=== Exercise directions ===
Without the pictures, output all of the data exactly.
# # # # #
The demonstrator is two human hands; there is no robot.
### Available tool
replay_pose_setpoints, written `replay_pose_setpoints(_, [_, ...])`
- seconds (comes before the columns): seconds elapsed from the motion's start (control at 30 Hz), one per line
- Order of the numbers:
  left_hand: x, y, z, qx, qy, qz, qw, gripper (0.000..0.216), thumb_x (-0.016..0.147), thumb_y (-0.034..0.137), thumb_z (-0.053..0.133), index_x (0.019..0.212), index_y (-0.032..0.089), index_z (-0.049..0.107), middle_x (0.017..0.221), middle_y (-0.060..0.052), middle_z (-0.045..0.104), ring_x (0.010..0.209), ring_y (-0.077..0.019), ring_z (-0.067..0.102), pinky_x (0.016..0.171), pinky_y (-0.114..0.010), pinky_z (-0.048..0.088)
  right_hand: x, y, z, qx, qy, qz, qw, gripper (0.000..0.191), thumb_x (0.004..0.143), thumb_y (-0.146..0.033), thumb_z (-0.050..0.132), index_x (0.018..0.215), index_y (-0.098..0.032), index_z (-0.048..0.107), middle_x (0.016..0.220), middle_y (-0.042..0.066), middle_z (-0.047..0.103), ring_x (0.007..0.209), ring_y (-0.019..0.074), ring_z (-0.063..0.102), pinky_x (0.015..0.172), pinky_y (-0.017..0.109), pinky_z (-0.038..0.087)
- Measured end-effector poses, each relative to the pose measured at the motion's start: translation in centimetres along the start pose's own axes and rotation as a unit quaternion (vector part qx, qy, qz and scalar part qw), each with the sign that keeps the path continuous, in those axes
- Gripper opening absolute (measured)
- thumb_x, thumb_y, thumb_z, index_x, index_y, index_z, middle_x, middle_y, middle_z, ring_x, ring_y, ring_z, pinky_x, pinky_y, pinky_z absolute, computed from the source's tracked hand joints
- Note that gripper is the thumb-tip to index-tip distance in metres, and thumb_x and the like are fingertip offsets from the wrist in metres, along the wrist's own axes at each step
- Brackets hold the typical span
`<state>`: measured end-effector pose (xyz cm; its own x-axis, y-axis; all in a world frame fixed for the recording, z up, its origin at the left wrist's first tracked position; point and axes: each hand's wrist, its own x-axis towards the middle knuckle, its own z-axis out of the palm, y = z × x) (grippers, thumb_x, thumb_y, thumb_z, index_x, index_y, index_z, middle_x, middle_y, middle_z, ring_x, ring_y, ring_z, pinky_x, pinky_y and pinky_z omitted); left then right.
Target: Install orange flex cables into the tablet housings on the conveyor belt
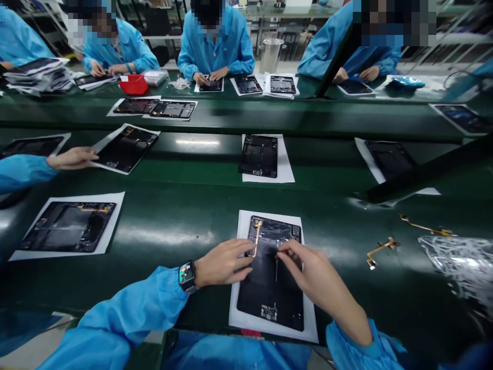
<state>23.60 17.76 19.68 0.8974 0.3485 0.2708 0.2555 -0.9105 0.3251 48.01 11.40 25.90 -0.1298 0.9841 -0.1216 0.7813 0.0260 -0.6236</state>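
Note:
A black tablet housing (265,290) lies upon a white sheet (310,329) directly in front of me. My left hand (223,262), wearing a watch (187,275) at the wrist, reaches over the housing's left edge with fingers stretched out. Its fingertips are beside an orange flex cable (258,231) in the upper left of the housing. Thumb and forefinger of my right hand (308,264) pinch together over the middle of the housing; a small orange bit shows below them, but what they grip is too small to make out.
Loose flex cables (381,250) and a clear bag of white pieces (458,262) lie at right. Another housing (69,226) rests at left. A dark bar (427,172) crosses the right side. A co-worker's hand (73,158) holds a sheet with a housing (127,149); people sit opposite.

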Motion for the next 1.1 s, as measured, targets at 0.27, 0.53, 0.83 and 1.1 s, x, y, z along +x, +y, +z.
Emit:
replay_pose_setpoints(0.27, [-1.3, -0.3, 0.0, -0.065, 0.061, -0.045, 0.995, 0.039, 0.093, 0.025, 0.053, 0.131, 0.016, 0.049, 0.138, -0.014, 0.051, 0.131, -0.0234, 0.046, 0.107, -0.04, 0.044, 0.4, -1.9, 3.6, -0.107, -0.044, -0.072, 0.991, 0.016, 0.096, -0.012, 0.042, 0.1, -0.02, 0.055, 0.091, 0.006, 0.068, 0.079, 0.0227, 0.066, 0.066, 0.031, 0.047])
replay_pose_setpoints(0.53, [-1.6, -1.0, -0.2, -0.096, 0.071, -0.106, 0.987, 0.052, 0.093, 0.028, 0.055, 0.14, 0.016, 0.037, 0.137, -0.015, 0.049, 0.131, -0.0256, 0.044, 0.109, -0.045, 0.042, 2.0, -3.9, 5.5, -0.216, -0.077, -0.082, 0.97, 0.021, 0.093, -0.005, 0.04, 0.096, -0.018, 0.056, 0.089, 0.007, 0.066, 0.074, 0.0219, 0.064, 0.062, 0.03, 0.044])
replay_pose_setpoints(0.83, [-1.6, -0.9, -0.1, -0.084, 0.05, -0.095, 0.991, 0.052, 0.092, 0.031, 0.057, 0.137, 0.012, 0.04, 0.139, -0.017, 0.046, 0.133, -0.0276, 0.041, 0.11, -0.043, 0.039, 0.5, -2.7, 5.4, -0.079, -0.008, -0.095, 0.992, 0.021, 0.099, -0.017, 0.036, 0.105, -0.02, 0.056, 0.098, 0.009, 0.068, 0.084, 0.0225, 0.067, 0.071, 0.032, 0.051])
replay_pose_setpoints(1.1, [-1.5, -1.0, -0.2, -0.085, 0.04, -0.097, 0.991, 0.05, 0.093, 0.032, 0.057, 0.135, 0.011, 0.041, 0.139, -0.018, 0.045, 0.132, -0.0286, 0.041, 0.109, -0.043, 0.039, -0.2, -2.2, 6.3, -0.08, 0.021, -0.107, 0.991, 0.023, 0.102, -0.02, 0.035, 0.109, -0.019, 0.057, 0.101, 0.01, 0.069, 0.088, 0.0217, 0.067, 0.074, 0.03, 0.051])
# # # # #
=== Your response ===
The demonstrator is two human hands; there is no robot.
### Available tool
replay_pose_setpoints, written `replay_pose_setpoints(_, [_, ...])`
- seconds (comes before the columns): seconds elapsed from the motion's start (control at 30 Hz), one per line
- Order of the numbers:
  left_hand: x, y, z, qx, qy, qz, qw, gripper (0.000..0.216), thumb_x (-0.016..0.147), thumb_y (-0.034..0.137), thumb_z (-0.053..0.133), index_x (0.019..0.212), index_y (-0.032..0.089), index_z (-0.049..0.107), middle_x (0.017..0.221), middle_y (-0.060..0.052), middle_z (-0.045..0.104), ring_x (0.010..0.209), ring_y (-0.077..0.019), ring_z (-0.067..0.102), pinky_x (0.016..0.171), pinky_y (-0.114..0.010), pinky_z (-0.048..0.088)
  right_hand: x, y, z, qx, qy, qz, qw, gripper (0.000..0.191), thumb_x (0.004..0.143), thumb_y (-0.146..0.033), thumb_z (-0.050..0.132), index_x (0.018..0.215), index_y (-0.098..0.032), index_z (-0.048..0.107), middle_x (0.016..0.220), middle_y (-0.042..0.066), middle_z (-0.047..0.103), ring_x (0.007..0.209), ring_y (-0.019..0.074), ring_z (-0.063..0.102), pinky_x (0.015..0.172), pinky_y (-0.017..0.109), pinky_z (-0.038..0.087)
- Measured end-effector poses, each relative to the pose measured at the motion's start: translation in centimetres along the start pose's own axes and rotation as a unit quaternion (vector part qx, qy, qz and scalar part qw), each with the sign that keeps the path continuous, in those axes
- Gripper opening absolute (measured)
- thumb_x, thumb_y, thumb_z, index_x, index_y, index_z, middle_x, middle_y, middle_z, ring_x, ring_y, ring_z, pinky_x, pinky_y, pinky_z absolute, computed from the source's tracked hand joints
- Note that gripper is the thumb-tip to index-tip distance in metres, and thumb_x and the like are fingertip offsets from the wrist in metres, along the wrist's own axes at each step
- Brackets hold the typical span
`<state>`: measured end-effector pose (xyz cm; its own x-axis, y-axis; all in a world frame fixed for the recording, z up, its origin at the left wrist's first tracked position; point and axes: each hand's wrist, its own x-axis towards the middle knuckle, its own z-axis out of the palm, y = z × x) (grippers, thumb_x, thumb_y, thumb_z, index_x, index_y, index_z, middle_x, middle_y, middle_z, ring_x, ring_y, ring_z, pinky_x, pinky_y and pinky_z omitted); left then right.
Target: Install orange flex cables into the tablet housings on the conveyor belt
<state>23.60 17.76 19.68 0.8974 0.3485 0.2708 0.2555 -0.9105 0.3251 48.01 11.40 25.90 -0.1298 0.9841 -0.1216 0.7813 0.0260 -0.6236</state>
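Note:
A black tablet housing (265,290) lies upon a white sheet (310,329) directly in front of me. My left hand (223,262), wearing a watch (187,275) at the wrist, reaches over the housing's left edge with fingers stretched out. Its fingertips are beside an orange flex cable (258,231) in the upper left of the housing. Thumb and forefinger of my right hand (308,264) pinch together over the middle of the housing; a small orange bit shows below them, but what they grip is too small to make out.
Loose flex cables (381,250) and a clear bag of white pieces (458,262) lie at right. Another housing (69,226) rests at left. A dark bar (427,172) crosses the right side. A co-worker's hand (73,158) holds a sheet with a housing (127,149); people sit opposite.
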
Motion for the next 1.1 s, as measured, targets at 0.27, 0.53, 0.83 and 1.1 s, x, y, z along +x, +y, +z.
Emit:
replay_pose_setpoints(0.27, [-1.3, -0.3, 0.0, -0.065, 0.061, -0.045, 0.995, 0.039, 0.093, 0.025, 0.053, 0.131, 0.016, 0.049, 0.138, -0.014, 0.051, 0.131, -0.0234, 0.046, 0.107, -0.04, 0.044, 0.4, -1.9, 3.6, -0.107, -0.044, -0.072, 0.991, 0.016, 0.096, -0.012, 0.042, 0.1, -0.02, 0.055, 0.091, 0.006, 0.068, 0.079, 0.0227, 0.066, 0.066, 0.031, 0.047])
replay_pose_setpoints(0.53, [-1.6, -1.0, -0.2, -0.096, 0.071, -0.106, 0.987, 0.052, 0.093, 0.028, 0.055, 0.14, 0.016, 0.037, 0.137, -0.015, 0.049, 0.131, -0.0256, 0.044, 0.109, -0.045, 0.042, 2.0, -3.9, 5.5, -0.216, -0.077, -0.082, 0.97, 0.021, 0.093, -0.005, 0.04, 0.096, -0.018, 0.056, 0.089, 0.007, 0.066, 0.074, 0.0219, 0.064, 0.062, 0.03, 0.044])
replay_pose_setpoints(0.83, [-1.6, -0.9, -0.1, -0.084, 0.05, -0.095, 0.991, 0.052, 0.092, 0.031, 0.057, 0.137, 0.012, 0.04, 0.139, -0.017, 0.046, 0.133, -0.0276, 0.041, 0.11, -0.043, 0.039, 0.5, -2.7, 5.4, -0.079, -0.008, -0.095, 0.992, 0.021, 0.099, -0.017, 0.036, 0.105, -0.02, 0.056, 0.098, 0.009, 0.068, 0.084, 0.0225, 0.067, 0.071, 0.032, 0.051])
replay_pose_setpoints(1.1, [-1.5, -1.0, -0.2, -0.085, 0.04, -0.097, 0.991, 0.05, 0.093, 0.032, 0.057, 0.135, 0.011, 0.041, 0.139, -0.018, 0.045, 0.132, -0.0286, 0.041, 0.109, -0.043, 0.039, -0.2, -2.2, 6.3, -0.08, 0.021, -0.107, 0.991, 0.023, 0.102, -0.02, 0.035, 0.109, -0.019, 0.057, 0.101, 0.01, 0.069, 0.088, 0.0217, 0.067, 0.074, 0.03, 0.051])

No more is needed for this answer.